The required output is the lines below from the line containing "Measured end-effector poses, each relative" to the line containing "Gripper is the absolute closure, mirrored", inclusive, retyped exactly. No other lines belong in it.
##########
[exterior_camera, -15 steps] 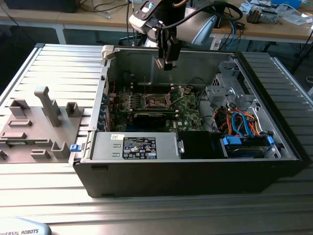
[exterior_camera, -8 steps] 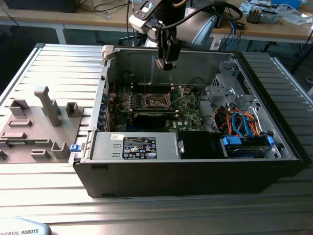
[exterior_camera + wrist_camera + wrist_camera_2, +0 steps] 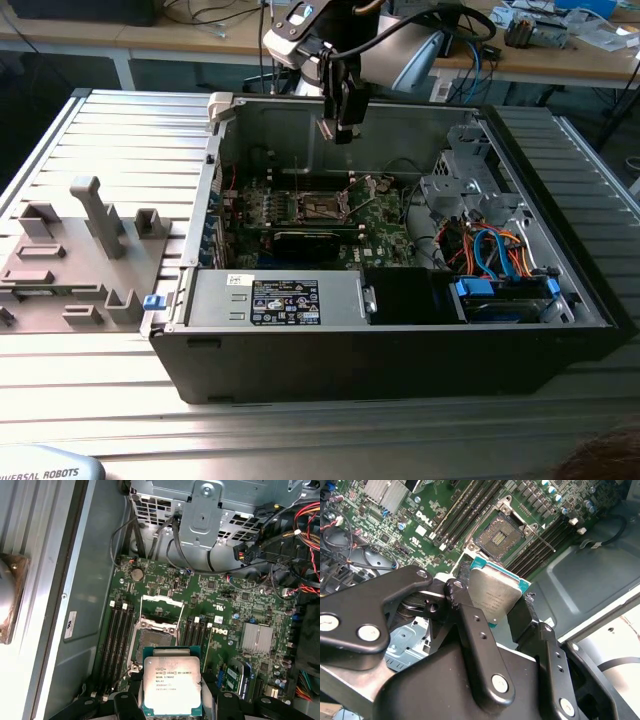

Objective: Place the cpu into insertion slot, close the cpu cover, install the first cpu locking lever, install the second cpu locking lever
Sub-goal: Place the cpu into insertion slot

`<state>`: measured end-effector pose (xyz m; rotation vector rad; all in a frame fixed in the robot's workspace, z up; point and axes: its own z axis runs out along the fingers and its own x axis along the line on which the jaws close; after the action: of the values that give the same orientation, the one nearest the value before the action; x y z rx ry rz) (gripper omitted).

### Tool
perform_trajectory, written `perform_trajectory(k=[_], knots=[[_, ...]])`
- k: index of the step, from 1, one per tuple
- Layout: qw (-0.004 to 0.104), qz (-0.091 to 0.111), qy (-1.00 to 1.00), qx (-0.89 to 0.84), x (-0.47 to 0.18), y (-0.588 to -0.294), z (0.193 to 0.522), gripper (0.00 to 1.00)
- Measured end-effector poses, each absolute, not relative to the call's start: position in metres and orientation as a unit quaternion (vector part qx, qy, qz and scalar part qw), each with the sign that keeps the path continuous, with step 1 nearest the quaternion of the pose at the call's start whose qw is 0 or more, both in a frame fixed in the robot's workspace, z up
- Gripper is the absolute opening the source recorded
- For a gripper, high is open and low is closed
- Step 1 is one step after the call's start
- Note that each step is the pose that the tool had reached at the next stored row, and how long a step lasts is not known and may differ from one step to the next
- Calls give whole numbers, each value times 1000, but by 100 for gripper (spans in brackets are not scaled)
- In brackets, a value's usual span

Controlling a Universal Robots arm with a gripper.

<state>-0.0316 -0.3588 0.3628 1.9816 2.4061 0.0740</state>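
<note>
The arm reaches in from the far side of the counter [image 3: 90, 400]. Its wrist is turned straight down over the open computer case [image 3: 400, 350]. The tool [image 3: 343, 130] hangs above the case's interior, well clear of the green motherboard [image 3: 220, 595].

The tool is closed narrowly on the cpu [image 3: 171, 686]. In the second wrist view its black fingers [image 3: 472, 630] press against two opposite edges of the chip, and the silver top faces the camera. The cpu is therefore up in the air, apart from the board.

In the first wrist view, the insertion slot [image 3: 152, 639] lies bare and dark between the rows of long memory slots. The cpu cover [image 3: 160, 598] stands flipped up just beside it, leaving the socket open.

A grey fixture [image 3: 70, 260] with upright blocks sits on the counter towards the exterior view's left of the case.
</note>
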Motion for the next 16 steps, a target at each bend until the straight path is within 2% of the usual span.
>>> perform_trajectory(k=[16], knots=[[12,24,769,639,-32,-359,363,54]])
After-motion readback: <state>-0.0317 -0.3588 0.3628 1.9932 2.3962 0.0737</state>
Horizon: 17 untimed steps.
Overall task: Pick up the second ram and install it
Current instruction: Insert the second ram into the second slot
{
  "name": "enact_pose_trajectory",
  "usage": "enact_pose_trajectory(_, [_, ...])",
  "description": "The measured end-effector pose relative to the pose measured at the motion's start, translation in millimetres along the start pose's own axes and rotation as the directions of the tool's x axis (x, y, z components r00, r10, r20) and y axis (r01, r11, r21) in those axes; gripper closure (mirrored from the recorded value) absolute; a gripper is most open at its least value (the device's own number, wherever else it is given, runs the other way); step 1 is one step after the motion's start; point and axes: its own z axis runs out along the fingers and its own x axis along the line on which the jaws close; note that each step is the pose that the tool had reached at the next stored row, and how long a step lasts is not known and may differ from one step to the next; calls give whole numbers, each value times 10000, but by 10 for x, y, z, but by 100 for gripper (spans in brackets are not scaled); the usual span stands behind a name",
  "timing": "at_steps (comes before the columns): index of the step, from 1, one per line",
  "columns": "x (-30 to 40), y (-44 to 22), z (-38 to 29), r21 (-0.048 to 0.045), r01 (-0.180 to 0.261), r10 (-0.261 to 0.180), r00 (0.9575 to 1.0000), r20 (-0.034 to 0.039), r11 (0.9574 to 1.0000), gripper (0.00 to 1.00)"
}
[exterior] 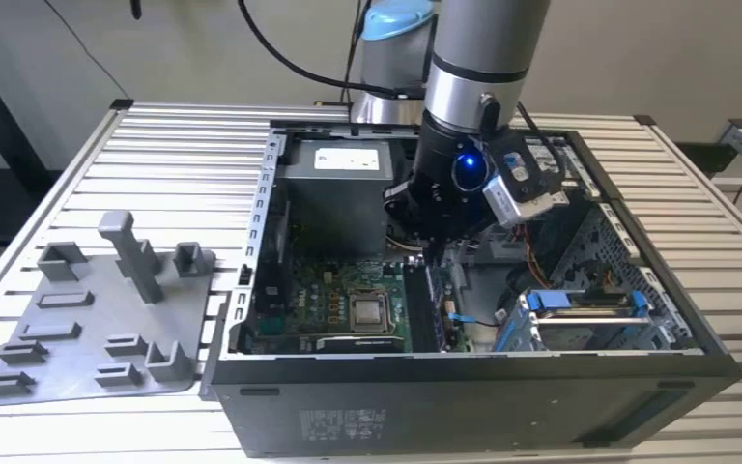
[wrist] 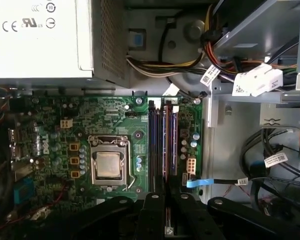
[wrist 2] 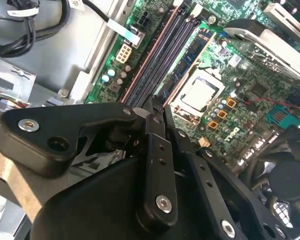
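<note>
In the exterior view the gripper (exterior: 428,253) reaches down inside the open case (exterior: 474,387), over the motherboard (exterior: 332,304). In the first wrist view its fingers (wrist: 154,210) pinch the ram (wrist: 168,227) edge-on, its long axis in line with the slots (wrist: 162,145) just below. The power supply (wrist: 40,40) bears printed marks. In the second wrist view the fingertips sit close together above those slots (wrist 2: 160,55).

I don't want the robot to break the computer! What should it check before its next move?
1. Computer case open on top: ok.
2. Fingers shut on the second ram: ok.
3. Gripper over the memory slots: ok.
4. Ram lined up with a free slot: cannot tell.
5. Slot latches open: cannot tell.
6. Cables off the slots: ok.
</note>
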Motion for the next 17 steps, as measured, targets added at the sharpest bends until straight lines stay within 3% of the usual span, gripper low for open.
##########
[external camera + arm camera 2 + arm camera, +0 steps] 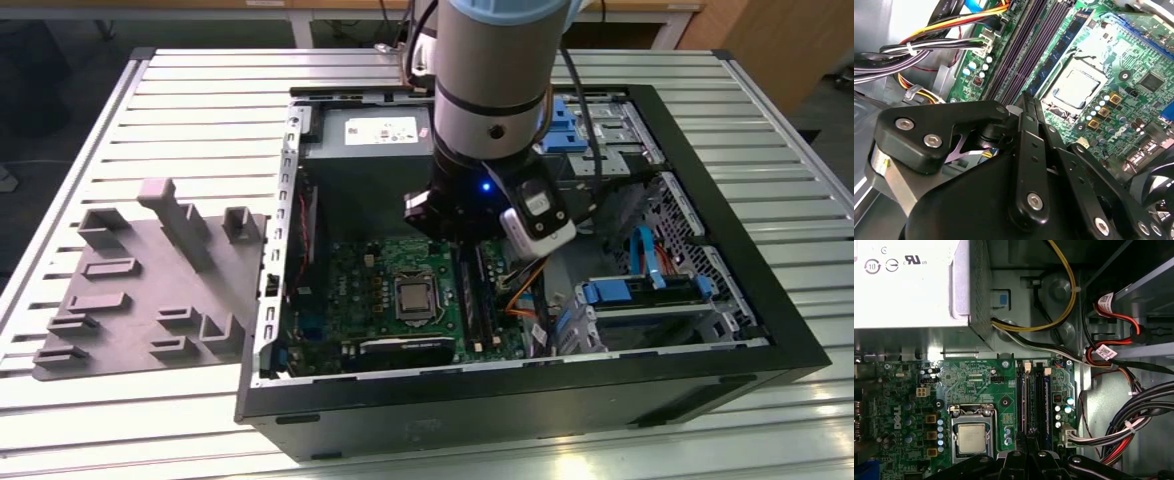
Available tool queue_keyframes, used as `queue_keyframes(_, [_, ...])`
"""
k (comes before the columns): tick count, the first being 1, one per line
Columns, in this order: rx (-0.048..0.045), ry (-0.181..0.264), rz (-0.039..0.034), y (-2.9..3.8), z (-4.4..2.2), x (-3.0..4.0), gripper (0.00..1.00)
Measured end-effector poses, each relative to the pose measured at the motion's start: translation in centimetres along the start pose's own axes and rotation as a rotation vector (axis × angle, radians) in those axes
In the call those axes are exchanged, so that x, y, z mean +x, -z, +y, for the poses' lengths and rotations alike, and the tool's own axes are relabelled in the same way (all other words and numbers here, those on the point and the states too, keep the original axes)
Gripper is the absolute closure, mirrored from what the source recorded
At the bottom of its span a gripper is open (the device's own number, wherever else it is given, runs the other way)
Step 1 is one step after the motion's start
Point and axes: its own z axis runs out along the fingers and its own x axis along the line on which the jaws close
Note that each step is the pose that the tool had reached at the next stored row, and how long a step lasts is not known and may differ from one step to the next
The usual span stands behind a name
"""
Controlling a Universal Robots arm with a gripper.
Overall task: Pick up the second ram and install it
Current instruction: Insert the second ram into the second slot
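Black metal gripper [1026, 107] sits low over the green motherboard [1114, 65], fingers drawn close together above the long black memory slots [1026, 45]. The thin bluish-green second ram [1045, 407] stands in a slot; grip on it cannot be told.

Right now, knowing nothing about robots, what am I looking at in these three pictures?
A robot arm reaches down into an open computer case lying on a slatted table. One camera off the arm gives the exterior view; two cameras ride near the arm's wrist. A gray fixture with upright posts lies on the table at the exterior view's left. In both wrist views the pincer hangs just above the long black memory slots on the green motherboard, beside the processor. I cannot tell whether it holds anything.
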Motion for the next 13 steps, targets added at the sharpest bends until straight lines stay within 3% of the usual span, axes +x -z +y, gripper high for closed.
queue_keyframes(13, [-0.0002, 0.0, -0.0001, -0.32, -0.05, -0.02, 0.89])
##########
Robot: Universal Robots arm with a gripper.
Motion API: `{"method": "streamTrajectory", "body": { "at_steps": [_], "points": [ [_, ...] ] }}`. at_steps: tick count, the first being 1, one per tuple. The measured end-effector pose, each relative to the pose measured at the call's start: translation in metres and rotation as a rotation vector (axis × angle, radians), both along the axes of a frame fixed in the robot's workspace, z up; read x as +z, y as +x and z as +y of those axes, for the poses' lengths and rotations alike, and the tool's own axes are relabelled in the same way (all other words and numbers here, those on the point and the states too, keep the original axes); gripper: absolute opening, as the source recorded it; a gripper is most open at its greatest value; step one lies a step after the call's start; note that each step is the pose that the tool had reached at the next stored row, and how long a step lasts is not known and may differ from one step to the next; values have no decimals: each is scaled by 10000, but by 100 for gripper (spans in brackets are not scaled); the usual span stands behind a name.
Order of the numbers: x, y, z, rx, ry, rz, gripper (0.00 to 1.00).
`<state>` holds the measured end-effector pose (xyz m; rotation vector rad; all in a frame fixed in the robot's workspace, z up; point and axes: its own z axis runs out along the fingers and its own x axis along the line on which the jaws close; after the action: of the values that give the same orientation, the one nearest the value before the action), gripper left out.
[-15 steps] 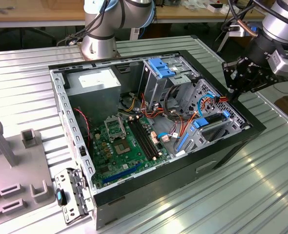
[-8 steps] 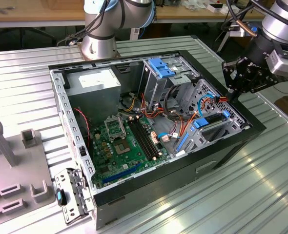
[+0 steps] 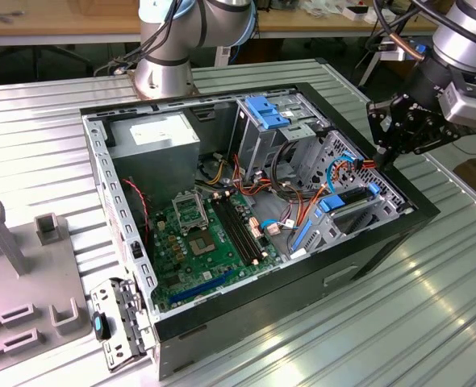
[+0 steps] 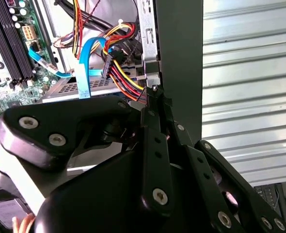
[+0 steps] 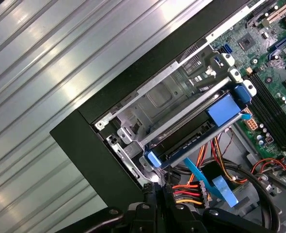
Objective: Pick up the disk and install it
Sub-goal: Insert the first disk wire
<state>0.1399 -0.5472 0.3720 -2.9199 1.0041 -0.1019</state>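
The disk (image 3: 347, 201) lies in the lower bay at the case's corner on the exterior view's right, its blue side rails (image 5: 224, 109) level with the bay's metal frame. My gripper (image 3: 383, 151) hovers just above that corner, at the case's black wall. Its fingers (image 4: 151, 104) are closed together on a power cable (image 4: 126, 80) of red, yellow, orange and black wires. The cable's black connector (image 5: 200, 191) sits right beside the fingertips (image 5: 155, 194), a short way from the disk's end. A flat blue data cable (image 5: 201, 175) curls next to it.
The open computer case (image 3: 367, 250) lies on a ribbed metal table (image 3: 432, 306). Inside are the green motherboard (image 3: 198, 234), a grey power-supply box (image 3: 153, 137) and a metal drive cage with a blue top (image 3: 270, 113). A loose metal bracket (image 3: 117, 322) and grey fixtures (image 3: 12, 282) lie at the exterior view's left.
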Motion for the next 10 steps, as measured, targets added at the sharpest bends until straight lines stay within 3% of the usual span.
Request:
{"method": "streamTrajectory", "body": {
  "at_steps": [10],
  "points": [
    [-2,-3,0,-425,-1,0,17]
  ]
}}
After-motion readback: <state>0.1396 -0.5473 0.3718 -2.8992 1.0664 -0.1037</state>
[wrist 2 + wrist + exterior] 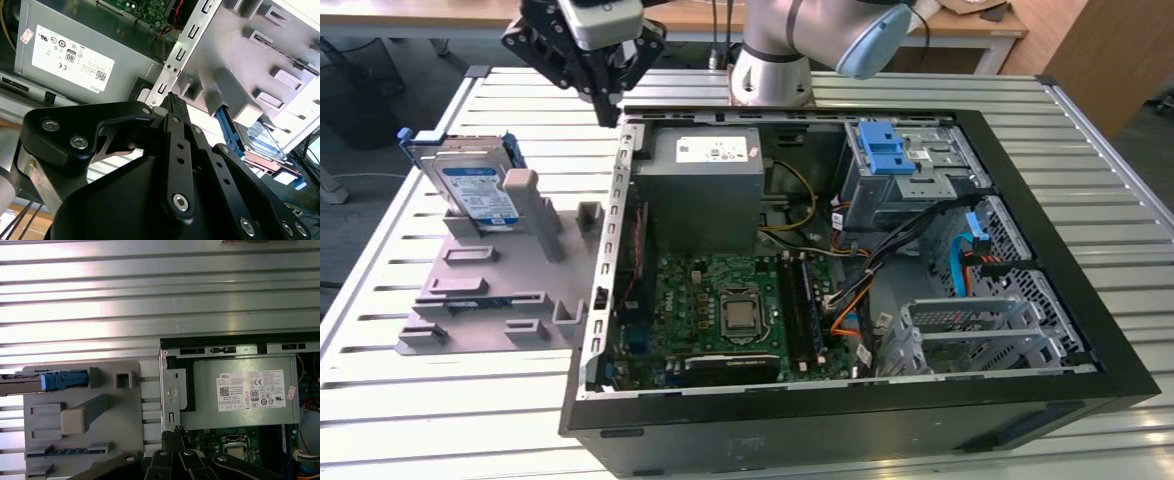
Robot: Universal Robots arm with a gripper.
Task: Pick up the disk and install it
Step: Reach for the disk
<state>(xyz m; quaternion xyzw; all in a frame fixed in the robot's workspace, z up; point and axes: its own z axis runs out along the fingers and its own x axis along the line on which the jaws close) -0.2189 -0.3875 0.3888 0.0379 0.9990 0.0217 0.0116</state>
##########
_Expected answer_
Measured end-effector poses, each relative to the pose measured at the motion's start: translation in centimetres along the start pose's own axes and rotation as a rotation vector (axis × angle, radians) in those axes
In the call those axes are exchanged, so that x, y, z mean +x, -z, +y, for the poses' lengths and rotations alike, and the tool's own axes are relabelled in the same way (all other words and numbers here, those on the point and the states too, keep the original axes)
Gripper is the absolute closure, mirrored from what the source recorded

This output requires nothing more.